Kshar Sutra: Is it the Ultimate Answer to Fistula?

Kshar Sutra Treatment

There are some diseases which are a real challenge, not only for the patient to endure but for the doctor to treat. Amongst them is anal fistula, where a channel is formed between the end of the bowel ( rectum or anal canal ) and the surrounding skin. The fortunate ones are affected with a simple fistula, however, the condition is often complicated with multiple interlinked channels and distant openings. These include recto-inguinal, recto-vaginal, ano-scrotal fistulas which are extremely troublesome.

A number of treatment options are available and thus there is always an ongoing debate about which one outmatches the other. Here we will have a look at

Kshar Sutra

, an age-old Ayurveda technique that has its origin in India. Kshar Sutra has mentions in the archaic Indian literature. It was supposed to be Sushruta’s ( ancient Indian surgeon known to have laid the foundations of surgery ) method of treating Bhagandara ( Sanskrit word for fistula ). The technique has been used since then, albeit modified with developing times. It makes the use of Seton – cotton thread impregnated with layers of medicinal plant extracts ( latex ). It takes about 4 weeks to prepare the Kshar Sutra. Other than fistula, it is also used for the treatment of other anorectal conditions like hemorrhoids, sentinel piles, polyps, warts and pilonidal sinus.

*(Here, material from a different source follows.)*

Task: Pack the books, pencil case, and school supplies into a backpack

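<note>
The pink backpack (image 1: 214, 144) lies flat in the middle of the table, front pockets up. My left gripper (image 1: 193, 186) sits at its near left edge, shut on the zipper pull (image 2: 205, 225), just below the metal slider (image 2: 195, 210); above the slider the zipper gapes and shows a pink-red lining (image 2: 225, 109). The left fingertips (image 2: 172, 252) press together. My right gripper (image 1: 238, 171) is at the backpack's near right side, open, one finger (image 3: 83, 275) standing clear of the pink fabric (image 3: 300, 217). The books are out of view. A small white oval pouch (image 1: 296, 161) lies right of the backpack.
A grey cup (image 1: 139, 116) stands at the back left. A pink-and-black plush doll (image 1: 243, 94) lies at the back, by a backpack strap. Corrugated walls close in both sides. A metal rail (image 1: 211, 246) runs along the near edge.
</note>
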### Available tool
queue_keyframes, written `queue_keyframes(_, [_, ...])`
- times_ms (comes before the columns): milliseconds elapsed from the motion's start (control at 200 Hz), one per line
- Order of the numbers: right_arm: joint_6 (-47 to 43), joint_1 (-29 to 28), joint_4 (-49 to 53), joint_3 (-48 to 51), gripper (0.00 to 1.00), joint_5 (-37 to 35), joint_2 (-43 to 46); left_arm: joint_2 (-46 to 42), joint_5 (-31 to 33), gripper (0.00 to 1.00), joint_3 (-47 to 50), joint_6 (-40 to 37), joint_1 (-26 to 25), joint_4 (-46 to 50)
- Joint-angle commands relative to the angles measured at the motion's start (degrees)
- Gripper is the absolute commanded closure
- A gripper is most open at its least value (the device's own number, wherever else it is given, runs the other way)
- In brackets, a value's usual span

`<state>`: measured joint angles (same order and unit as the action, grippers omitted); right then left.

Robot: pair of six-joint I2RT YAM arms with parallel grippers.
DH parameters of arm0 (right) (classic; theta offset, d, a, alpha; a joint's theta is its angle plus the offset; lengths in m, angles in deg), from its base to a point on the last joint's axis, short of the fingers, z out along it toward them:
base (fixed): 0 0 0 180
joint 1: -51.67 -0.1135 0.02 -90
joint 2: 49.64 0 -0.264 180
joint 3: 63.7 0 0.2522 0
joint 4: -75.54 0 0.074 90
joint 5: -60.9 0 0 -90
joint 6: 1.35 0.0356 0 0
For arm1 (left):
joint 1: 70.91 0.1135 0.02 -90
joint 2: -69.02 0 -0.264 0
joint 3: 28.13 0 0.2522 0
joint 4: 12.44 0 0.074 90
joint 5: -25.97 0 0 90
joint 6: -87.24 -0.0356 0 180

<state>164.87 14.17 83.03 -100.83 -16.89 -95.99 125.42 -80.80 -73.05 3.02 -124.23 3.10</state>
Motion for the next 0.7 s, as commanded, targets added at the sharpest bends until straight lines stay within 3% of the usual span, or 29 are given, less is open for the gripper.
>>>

How does this ancient technique work in fistula-in-ano?

The Kshar Sutra is placed in the fistulous tract after giving appropriate anesthesia and both its ends are tied together. It is replaced at weekly intervals. The Kshar sutra remains in direct contact of the tract and, therefore, it physically and chemically curettes out the tract and sloughs out its lining, thereby allowing it to collapse and heal. It is a less invasive, cost efficient treatment. The complications are minimal; chances of loss of sphincter control and resulting anal incontinence are very low.

On the downside, Kshar Sutra is a multi-staged procedure and patients need to come to the hospital every week. The wound discharge is typically more as compared to other techniques. The healing time is also comparatively longer. Pain is a relative component, and whether Kshar Sutra is less or more painful than other procedures remains a matter of subjective variation. Although this technique provides satisfactory results in simple fistula, its efficacy in complicated ones remains debatable.

Bottom line :

Kshar Sutra has withstood the test of time and thus, its credibility cannot be denied. The best approach would be to get it done from a skilled Proctologist who can combine it with other modalities for an effective treatment.